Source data
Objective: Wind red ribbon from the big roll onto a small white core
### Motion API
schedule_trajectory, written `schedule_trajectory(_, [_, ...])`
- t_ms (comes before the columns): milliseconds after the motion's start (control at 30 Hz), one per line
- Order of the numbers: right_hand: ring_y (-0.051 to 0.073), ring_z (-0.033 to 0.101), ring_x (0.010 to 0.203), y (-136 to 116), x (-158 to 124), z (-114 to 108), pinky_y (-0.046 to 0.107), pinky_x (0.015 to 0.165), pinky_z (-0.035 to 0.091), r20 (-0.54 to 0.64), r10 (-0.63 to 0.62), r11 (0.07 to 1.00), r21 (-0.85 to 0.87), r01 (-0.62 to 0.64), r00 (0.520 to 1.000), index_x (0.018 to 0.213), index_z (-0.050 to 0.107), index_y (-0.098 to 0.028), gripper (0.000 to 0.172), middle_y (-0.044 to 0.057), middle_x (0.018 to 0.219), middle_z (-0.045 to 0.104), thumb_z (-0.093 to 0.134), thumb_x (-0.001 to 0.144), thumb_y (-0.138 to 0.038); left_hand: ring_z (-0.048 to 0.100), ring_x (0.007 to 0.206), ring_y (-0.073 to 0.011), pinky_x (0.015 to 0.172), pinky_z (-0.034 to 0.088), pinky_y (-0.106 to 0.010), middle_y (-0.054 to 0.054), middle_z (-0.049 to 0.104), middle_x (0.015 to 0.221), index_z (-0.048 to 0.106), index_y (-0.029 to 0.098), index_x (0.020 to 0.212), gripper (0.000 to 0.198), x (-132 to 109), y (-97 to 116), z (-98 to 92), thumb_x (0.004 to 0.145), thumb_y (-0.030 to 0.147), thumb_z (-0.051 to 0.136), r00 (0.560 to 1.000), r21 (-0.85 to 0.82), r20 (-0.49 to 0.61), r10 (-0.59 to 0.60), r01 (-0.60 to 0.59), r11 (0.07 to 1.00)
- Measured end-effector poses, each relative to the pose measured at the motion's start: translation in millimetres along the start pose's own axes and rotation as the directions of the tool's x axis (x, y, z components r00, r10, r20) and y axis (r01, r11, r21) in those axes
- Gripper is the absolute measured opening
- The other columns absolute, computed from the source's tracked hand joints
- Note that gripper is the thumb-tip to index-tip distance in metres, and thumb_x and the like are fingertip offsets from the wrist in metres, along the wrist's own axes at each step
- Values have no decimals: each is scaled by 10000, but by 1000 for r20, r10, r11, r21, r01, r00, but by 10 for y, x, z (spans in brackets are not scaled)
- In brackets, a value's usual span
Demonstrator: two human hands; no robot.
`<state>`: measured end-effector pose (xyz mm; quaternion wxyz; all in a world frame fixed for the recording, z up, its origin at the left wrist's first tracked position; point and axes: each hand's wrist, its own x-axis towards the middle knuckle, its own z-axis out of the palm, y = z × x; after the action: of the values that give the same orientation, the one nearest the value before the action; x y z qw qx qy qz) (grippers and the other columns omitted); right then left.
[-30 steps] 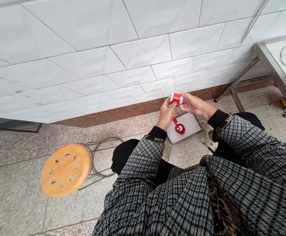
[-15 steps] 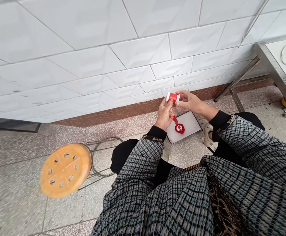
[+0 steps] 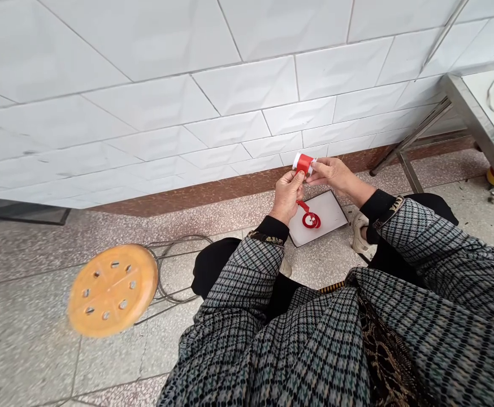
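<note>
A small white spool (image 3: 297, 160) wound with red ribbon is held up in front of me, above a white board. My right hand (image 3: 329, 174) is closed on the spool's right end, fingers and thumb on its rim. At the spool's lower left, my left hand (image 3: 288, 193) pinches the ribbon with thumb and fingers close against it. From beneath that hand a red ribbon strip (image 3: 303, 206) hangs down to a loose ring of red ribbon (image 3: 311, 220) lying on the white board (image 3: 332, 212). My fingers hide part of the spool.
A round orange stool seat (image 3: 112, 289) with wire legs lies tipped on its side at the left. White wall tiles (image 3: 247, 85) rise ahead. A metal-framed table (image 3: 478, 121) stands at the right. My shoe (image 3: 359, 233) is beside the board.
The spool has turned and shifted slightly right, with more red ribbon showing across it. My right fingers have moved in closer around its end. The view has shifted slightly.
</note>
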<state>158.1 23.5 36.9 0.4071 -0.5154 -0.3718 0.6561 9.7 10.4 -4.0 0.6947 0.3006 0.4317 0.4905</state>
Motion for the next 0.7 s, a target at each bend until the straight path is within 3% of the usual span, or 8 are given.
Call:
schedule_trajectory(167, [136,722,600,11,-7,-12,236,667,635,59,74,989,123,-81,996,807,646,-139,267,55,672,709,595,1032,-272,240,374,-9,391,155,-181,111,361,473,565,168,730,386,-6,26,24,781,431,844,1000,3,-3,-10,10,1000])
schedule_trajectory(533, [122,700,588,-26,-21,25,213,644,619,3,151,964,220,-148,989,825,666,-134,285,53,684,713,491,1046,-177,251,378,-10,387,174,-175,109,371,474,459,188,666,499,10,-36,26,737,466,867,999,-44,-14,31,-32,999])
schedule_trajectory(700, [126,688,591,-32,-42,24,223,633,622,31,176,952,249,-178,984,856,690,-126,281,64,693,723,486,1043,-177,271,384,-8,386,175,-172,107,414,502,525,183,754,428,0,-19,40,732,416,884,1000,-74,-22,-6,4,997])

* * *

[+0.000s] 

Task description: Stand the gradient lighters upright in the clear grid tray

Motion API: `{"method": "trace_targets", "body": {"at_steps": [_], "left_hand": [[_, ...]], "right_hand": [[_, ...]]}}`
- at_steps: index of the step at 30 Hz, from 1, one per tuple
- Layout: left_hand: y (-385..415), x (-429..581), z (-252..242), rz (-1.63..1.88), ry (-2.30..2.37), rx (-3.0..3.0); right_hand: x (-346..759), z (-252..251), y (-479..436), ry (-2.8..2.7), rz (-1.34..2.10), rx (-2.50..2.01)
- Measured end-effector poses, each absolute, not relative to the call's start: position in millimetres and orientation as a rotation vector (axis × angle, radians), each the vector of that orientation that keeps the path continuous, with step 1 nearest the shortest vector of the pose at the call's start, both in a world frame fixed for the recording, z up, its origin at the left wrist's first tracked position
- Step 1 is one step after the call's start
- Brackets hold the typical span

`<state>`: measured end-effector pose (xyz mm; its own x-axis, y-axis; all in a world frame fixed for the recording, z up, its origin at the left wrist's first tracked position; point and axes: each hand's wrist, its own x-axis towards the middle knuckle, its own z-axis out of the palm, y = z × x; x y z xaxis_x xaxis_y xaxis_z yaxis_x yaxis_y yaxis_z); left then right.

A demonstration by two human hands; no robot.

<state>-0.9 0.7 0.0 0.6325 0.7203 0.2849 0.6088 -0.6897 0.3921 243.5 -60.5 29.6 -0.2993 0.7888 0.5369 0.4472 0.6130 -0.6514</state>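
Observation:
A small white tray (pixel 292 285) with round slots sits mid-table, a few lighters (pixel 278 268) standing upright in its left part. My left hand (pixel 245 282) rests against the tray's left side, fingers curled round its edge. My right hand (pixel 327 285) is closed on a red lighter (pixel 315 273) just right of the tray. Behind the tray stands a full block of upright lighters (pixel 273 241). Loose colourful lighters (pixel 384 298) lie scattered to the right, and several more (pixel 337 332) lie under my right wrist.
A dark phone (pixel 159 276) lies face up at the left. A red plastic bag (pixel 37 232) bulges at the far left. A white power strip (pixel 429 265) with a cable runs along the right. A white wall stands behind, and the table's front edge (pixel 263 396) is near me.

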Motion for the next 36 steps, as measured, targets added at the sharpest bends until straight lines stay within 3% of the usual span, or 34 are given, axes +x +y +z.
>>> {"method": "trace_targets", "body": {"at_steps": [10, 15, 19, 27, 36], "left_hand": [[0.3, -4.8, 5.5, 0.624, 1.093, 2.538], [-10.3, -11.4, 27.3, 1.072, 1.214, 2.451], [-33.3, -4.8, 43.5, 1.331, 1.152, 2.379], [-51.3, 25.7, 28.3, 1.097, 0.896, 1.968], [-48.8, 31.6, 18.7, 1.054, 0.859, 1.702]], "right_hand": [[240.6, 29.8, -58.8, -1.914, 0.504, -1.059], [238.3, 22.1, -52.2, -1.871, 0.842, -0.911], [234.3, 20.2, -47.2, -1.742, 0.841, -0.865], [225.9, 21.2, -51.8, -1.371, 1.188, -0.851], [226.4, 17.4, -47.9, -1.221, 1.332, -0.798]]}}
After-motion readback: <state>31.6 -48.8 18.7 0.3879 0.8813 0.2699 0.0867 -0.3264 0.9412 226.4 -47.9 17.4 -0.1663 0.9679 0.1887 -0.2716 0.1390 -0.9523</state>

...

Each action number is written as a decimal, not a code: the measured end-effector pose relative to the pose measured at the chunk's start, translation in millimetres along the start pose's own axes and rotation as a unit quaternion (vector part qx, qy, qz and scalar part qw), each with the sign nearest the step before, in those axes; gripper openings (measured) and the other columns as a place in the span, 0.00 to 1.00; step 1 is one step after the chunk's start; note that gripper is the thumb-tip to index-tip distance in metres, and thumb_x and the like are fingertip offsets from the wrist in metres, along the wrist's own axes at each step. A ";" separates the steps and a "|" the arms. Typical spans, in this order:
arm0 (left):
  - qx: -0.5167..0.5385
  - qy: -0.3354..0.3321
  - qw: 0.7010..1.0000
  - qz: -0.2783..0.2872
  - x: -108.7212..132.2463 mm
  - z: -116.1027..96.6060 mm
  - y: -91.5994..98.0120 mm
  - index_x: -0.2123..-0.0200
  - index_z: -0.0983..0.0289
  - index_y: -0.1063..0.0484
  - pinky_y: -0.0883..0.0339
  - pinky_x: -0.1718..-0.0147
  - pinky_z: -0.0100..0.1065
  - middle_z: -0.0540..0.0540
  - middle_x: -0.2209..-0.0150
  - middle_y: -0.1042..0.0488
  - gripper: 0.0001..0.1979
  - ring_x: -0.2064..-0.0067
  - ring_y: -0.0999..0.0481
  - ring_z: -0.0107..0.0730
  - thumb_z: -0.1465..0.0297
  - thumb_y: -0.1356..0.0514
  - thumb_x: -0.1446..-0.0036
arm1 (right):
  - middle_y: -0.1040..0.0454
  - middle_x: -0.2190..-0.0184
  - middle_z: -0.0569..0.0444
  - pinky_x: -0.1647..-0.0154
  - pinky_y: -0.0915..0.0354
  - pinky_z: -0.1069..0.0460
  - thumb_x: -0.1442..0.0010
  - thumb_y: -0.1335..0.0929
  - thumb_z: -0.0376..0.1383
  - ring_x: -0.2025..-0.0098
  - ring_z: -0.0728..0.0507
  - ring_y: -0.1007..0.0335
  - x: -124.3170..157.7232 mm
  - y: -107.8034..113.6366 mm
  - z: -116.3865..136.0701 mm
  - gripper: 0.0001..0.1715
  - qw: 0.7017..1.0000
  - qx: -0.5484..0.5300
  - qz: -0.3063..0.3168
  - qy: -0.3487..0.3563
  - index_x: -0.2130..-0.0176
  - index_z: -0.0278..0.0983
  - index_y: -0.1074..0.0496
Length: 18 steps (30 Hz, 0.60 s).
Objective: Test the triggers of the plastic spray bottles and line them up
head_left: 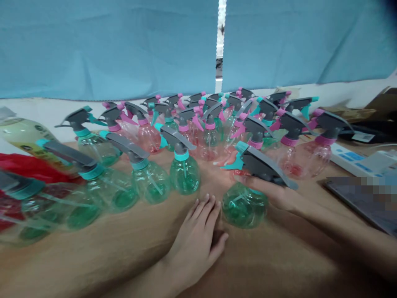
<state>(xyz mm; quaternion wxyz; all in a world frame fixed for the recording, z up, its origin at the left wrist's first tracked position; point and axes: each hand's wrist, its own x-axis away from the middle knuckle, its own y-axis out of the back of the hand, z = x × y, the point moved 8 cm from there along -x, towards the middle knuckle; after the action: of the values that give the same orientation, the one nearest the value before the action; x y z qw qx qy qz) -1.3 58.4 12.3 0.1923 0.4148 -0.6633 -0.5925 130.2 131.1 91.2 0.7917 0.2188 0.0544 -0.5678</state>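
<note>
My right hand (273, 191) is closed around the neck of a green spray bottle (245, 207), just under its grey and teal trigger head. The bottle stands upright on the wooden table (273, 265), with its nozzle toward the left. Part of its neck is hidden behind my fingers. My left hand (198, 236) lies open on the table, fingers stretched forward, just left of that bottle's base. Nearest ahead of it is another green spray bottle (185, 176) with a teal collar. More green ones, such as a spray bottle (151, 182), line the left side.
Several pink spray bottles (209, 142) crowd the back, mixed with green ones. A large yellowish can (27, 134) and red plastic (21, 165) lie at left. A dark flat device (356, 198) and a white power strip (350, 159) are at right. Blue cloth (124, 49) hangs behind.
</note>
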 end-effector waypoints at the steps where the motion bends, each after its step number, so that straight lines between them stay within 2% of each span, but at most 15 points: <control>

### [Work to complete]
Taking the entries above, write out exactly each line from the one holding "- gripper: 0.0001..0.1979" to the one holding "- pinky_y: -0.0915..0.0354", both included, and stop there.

### [Problem solution]
  - gripper: 0.0001..0.1979
  - ring_x: -0.2064..-0.0067
  - ring_y: -0.0999..0.0481
  - ring_z: -0.0107..0.0730
  - thumb_z: -0.1465..0.0297
  - thumb_y: -0.1356..0.0514
  - thumb_x: -0.1446..-0.0036
arm1 (right):
  - middle_y: -0.1040..0.0454
  - middle_x: -0.2190..-0.0184
  - middle_z: -0.0569..0.0444
  - pinky_x: -0.1647..-0.0154
  - pinky_y: -0.0915..0.0354

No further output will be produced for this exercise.